At Prizmah, we believe that data and analysis has an important role to play in a leader’s decision-making and strategy. This article presents three ways school leaders can utilize data to elevate both their strategy and practice.
1. Utilize comparative school data. Comparing your school’s financial and operational metrics to schools with similar profiles is a fundamental step in improving your school’s financial health and educational excellence. By gaining insights into where your school’s compensation ranks in the marketplace, you can make informed decisions that impact staff recruitment and retention. Looking at the percentage of net tuition collected at comparable schools can help you and your board make better decisions about financial aid and the impact of non-tuition revenue.
Free tools like Data and Analysis for School Leadership (DASL) is a great place to start accessing this information. DASL will allow you to compare your school’s metrics to local, regional and national schools or a comparison group that you choose. More than 120 Jewish day schools and yeshivas now participate in DASL for their data collection and analysis of the day school market.
2. Look at economic trends. Economic fluctuations can significantly influence your school’s financial stability. Proper-long term financial planning necessitates an understanding of the implications of economic trends, such as how inflation in 2021-2022 affected your school’s overall purchasing power. According to the Congressional Budget Office’s 2023-2025 projection (in the US) and the Organization for Economic Co-Operation and Development (in Canada), in the coming years interest rates will remain high, gross domestic product growth will be slow and unemployment is projected to go up slightly. This means the economy will not be getting better in the near future.
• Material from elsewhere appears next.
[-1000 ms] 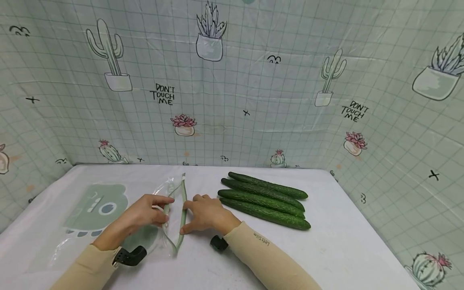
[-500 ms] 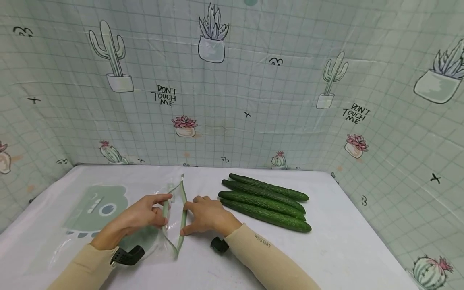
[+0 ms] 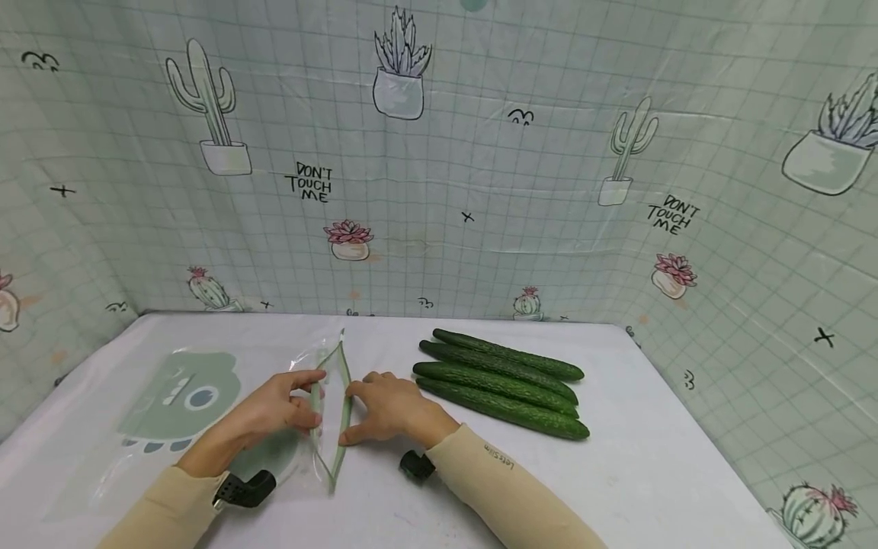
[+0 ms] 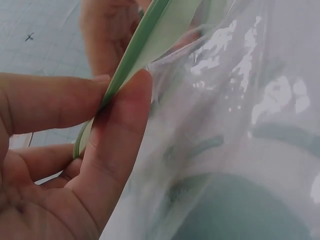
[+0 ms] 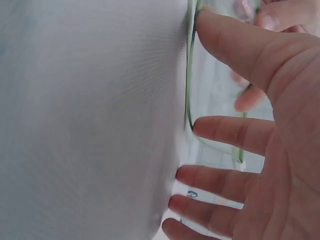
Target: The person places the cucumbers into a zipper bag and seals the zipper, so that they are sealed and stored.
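Observation:
A clear zip bag (image 3: 99,465) printed with a green cartoon creature lies flat on the table, its green-edged mouth parted toward the right. My left hand (image 3: 274,408) pinches the near-left lip of that mouth between thumb and fingers. In the left wrist view, the green zip strip (image 4: 132,52) passes between the thumb and a finger. My right hand (image 3: 394,408) touches the opposite lip, thumb and index finger spread along it. The right wrist view has these fingers (image 5: 232,132) fairly straight, their tips against the green strip (image 5: 189,75), the other fingertips down at the white surface.
Several green cucumbers (image 3: 494,389) lie side by side, right of my right hand. The white table (image 3: 617,473) meets a gridded cactus-print curtain (image 3: 439,168) at its back and sides. Black straps with camera mounts sit at both wrists, such as the left one (image 3: 247,488).
The bag's mouth has narrowed slightly, and its far corner has shifted a little left. Both hands stay in nearly the same places; the cucumbers have not moved.

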The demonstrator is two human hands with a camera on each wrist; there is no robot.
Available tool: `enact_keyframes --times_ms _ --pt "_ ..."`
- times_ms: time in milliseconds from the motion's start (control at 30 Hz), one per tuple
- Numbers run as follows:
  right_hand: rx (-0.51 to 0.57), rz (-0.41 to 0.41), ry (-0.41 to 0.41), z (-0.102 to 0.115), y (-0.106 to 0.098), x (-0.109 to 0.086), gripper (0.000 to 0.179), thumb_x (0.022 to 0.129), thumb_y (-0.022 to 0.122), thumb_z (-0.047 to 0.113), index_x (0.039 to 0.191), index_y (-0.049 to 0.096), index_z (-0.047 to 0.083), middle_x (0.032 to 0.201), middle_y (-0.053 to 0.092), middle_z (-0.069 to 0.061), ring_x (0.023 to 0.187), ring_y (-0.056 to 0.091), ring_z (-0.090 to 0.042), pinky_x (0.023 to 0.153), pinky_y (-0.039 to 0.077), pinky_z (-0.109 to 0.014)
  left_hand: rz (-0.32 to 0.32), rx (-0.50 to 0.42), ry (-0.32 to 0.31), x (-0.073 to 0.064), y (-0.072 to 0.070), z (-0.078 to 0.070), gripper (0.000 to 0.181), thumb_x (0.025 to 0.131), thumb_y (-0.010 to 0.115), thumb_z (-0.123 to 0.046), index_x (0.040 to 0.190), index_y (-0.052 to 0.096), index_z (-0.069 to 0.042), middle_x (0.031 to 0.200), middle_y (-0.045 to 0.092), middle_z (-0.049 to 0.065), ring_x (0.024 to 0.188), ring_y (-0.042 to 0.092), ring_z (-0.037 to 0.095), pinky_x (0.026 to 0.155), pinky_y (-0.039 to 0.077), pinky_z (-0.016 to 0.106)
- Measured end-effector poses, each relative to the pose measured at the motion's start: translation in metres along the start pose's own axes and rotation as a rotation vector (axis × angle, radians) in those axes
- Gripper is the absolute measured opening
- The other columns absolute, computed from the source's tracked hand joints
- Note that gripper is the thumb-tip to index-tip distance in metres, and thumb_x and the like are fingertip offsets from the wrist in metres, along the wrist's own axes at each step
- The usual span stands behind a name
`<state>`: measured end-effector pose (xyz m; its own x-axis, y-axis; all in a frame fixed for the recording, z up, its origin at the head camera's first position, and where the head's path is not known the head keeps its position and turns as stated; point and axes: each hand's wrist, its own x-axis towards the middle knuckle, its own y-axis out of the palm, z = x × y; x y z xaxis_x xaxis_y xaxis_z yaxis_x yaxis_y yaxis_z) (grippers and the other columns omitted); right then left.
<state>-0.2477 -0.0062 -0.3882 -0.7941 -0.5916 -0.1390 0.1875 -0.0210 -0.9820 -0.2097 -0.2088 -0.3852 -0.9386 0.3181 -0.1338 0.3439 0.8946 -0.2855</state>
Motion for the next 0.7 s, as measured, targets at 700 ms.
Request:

Here are ways you can use this data to impact your planning. Ask yourself, how do these economic trends impact our current and prospective families? What financial impact might higher interest rates two or three years from now have on your families? How will sustained inflation impact salaries and your school’s purchasing power?
How will fluctuations in stock market values impact philanthropic support for your school? How do they impact your school's day-to-day operations, the launch of new programs or planned facility investments? Equally, it's crucial to assess how these trends impact your financial-aid budget, ensuring its alignment with the evolving economic landscape.
3. Understand general and Jewish population trends. A deeper study of your community’s demographics can have real implications for your school, over both the short and longer term. The decline in U.S. and Canadian birth rates over the last decade, coupled with a decreasing fertility rate, presents both challenges and opportunities for all private schools.
The number of births in the US has been dropping precipitously, from 4.32 million births in 2007 to 3.66 million in 2021. The total fertility rate in the US has also been decreasing, from 2.12 births per woman in 2007 to 1.66 in 2021. Canada has been experiencing similar trends; in 2021, Canada had a fertility rate of 1.4 births per woman.
The Jewish community’s birthrates look slightly different, according to Pew’s most recent data on Jewish birth rates. In the Orthodox community, the average number of children born per adult is 3.3. For Reform Jews, it’s 1.4; for Conservative Jews, 1.8.
Another important trend to watch: The National Center for Education Statistics is projecting a significant dip in enrollment for first grade in 2027 and 2028 due to the drop in births during the pandemic. If you lead an elementary school, how might knowing that you may have a lower enrollment for those years affect your plans? Should you project a smaller class size for that age cohort in your budget?
That age cohort will continue to high school in 2035. What would a significantly smaller age cohort mean for your high school? How might your strategy and budgeting take these variables into account? How might your admission and development team work together to plan and strategize for a potential decrease in enrollment or funding?
As people have fewer children in general, school leaders should anticipate how this demographic shift will influence your recruitment efforts and the composition of your student body. If this continues, it will mean there will be fewer children in our general population and fewer school-age children than in previous generations. Knowing that people are having less children in general, how might you shift your recruitment strategy to ensure a steady or growing enrollment?
As stewards of our educational institutions, school leaders bear primary responsibility for charting a path toward success in an ever-changing environment. Through the embrace of benchmarking data, economic and population trends and demographic shifts, school leaders will be better able to steer their schools toward greater financial health, improved academic excellence and long-term financial sustainability. Successful implementation of these strategies may serve not only to elevate your school’s overall strategy but to strengthen its ability to adapt and thrive amidst the constant evolution of the educational terrain.